Cazado en una mentira para justificar la supresión de Educación para la Ciudadanía. El ministro de Educación, José Ignacio Wert, leyó en el Congreso de los Diputados unos fragmentos como si fueran parte de un manual de la asignatura. Con esa burda maniobra quería sustentar su discurso sobre el adoctrinamiento para cargarse la materia del currículo escolar. Una triquiñuela impropia de tan alta magistratura en la que ha sido pillado con las manos en la masa.

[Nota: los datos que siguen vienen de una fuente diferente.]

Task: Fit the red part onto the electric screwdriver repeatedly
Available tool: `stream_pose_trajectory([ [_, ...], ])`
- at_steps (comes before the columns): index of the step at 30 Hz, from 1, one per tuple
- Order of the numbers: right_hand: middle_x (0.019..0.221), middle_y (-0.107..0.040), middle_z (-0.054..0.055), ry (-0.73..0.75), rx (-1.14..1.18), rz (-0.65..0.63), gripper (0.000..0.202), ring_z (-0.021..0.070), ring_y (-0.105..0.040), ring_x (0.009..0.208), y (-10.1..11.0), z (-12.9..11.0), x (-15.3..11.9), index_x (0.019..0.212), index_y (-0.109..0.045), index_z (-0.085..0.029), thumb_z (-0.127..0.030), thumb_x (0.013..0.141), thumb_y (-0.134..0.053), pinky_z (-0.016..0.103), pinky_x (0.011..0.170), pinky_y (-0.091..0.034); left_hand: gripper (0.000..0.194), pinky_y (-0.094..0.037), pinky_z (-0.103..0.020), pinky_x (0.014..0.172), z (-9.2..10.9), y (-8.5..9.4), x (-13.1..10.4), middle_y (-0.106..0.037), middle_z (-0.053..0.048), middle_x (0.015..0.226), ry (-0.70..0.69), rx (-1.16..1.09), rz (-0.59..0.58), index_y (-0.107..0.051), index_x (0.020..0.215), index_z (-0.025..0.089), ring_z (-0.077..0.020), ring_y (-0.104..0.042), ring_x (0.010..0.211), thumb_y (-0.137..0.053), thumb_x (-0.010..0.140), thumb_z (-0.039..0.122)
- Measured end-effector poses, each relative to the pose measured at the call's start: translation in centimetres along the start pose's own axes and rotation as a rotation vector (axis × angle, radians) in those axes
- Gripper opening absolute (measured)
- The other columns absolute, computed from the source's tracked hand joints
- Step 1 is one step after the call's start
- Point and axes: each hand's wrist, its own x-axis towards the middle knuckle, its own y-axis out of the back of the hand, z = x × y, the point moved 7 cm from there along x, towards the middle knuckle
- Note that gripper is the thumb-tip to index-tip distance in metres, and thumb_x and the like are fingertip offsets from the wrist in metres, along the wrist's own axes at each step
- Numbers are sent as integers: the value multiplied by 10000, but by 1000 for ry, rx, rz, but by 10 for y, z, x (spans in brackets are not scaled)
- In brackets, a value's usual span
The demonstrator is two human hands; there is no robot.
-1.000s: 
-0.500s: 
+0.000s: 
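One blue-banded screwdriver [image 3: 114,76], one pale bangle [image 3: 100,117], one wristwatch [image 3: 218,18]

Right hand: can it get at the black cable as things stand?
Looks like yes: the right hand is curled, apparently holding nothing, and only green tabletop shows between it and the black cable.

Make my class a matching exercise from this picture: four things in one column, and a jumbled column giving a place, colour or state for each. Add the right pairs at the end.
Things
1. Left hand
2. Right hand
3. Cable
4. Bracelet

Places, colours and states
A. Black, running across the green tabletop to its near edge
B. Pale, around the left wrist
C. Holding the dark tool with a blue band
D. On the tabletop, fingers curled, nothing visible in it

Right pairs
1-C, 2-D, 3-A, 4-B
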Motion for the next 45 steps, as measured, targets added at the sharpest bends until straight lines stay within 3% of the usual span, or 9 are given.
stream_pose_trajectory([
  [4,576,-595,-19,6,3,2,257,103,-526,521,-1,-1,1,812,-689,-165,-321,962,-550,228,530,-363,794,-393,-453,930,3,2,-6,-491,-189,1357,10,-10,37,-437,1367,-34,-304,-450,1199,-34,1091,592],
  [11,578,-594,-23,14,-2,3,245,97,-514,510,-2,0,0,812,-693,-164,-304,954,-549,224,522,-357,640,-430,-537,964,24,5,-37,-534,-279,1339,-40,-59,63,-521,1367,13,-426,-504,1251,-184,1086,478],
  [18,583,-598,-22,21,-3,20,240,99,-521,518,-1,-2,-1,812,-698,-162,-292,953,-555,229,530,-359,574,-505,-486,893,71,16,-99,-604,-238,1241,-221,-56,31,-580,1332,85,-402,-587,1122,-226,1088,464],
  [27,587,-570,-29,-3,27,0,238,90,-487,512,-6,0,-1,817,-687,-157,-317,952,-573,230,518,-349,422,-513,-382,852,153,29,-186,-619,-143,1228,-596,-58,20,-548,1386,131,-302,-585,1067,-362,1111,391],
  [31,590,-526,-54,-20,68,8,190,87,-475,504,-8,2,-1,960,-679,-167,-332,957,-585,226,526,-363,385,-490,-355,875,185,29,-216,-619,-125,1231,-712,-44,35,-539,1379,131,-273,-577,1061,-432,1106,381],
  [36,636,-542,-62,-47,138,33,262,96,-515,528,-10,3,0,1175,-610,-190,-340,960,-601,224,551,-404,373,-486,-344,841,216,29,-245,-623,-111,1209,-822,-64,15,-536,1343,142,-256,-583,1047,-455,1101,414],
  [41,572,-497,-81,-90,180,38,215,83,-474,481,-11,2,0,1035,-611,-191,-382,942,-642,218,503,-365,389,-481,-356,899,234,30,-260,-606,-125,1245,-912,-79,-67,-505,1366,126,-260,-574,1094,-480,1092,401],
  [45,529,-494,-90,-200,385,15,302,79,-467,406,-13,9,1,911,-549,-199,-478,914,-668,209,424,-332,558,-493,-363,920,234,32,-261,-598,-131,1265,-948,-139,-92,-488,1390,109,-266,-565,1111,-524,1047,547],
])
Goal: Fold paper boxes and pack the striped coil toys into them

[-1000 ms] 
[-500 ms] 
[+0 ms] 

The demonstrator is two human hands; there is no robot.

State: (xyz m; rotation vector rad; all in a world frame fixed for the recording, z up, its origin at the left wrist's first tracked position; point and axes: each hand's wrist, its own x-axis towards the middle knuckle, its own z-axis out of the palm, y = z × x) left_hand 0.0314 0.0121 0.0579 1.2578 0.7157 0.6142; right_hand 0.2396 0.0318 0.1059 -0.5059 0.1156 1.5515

El estreno de Wert como ministro no ha sido demasiado acertado. A los comentarios xenófobos y el argumentario religioso con el que presentó el nuevo modelo educativo del PP, se unen ahora las mentiras y los tejemanejes para justificar su decisión de fulminar Educación para la Ciudadanía. Si es reprochable ese intento sobresaliente de manipulación, peor ha sido la justificación de tan artera conducta:

“Utilicé un ejemplo en un tema que no tiene mayor trascendencia de un libro que se utiliza como recurso educativo. Efectivamente no es un libro de texto, no dije en ningún momento que fuera un libro de texto, no mencioné en ningún momento la editorial. (…) Existen “innumerables ejemplos” en los recursos educativos de la asignatura de Educación para la Ciudadanía que reflejan “la carga de adoctrinamiento” (…) “Los libros de texto no están incluidos ni dejan de estarlo en la asignatura. Una asignatura tiene distintos tipos de recursos educativos: los libros de texto, los libros de apoyo, las guías didácticas… (…) No alcanzo a entender por qué el cumplimiento de un compromiso electoral es motivo de tantísimo interés”.

Un enroque en toda regla para no pedir disculpas por recurrir a tretas poco éticas para explicar decisiones de gobierno. Wert ni conjuga ni entiende el verbo rectificar. Me ha recordado al alcalde de Sevilla, Juan Ignacio Zoido, cuando se sirvió de un informe manipulado para derogar el Plan Centro de control de tráfico en Sevilla. Ambos están en su derecho de aplicar sus promesas electorales después de haber ganado unas elecciones. Lo que es inmoral es hacer un montaje con malas artes y engaño a la ciudadanía para explicar una medida desde la solvencia o la necesidad, cuando en realidad ésta sólo se basa en argumentos ideológicos.